Worst-case scenario is you’ve got a lost lifeboat & crew, in addition to the initial casualty, with the remaining ship’s crew now even more short-handed than the usual crappy manning standards allow for left to deal with it all. That’s not putting the odds for a good outcome in anyone’s favor.
And anyone who thinks that a vessel equipped with either a fast rescue boat (FRB) or rescue boat is substantially more fit to respond needs to get their head checked. STCW-approved FRB training is essentially a joke. You either have real training and substantial experience with at-sea small boat launch & recovery operations or you don’t. For those who don’t, which is almost everyone, trying to wing it in the middle of a crisis is setting yourself up for a possible disaster. Don’t do it.
It’s much better to spend your efforts and resources in acquiring and setting up the hardware & rigging to hoist a PIW aboard from the most advantageous location or locations, usually amidships or slightly aft of it. Scramble/cargo nets can be very good for this, amongst other things. Like the Jason’s Cradle…
Throwing life rings at people, especially from the height of a ship’s deck, is also generally a bad idea. Seriously.
Instead, use this…
…and you’re much more likely to have a good outcome.

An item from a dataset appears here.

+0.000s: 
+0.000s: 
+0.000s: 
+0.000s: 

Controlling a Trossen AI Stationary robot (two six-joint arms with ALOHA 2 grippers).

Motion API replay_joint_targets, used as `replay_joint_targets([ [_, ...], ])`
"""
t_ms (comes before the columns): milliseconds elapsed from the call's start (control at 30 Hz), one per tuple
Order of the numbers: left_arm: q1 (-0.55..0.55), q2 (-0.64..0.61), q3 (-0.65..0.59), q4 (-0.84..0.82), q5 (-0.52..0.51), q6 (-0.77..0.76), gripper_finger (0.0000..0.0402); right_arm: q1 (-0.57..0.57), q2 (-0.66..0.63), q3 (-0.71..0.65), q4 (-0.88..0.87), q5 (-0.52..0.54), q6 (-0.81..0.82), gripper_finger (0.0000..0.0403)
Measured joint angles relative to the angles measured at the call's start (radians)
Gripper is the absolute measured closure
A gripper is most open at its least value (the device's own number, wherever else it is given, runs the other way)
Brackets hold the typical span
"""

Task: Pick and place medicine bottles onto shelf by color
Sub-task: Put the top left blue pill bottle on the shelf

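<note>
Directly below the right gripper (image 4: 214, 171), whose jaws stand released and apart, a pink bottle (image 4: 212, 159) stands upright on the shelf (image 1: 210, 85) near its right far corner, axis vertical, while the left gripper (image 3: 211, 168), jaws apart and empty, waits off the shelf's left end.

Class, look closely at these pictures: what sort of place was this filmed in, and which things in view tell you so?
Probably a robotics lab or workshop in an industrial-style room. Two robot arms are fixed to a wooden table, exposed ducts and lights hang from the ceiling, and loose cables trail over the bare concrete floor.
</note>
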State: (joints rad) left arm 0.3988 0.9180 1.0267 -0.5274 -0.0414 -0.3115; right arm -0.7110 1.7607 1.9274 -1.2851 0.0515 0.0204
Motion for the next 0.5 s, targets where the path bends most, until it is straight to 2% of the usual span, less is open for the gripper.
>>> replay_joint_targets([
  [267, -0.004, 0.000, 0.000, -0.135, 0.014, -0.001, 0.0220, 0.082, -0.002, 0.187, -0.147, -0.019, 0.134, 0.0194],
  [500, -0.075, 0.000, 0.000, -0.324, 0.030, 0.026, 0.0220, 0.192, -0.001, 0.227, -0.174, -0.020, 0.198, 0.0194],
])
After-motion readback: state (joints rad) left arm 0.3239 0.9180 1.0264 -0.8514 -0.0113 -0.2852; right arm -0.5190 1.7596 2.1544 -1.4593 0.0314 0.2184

Also, having a full complement of top-grade SOLAS-approved Type I life jackets for everybody onboard your sailboat, yacht, etc. is highly recommended, no matter what else you’re carrying. Make sure you have SOLAS-approved strobe lights of equal quality attached to them. Inspect and test them regularly. Do everything you can to make yourself more visible. Put extra retro-tape on everything. Make sure you have a GMDSS 16/6 emergency handheld radio. And sea dye markers. You just never know what little thing it will be that makes the difference, but every little thing improves your odds.
Assuming that a full or partial personnel hoist would be part of any shipboard rescue, making sure you have properly-rated harnesses in good condition is very important too. The aviation rescue crews will only use their own gear to hoist you, without exception, regardless of whether they deploy a rescue swimmer or not. But commercial ships and boats are generally not equipped for it. We can do a much better job of helping you if you are rigged up yourself, with lift-rated harnesses, in advance.
If you’re looking for anything more specific don’t hesitate to ask or just PM me.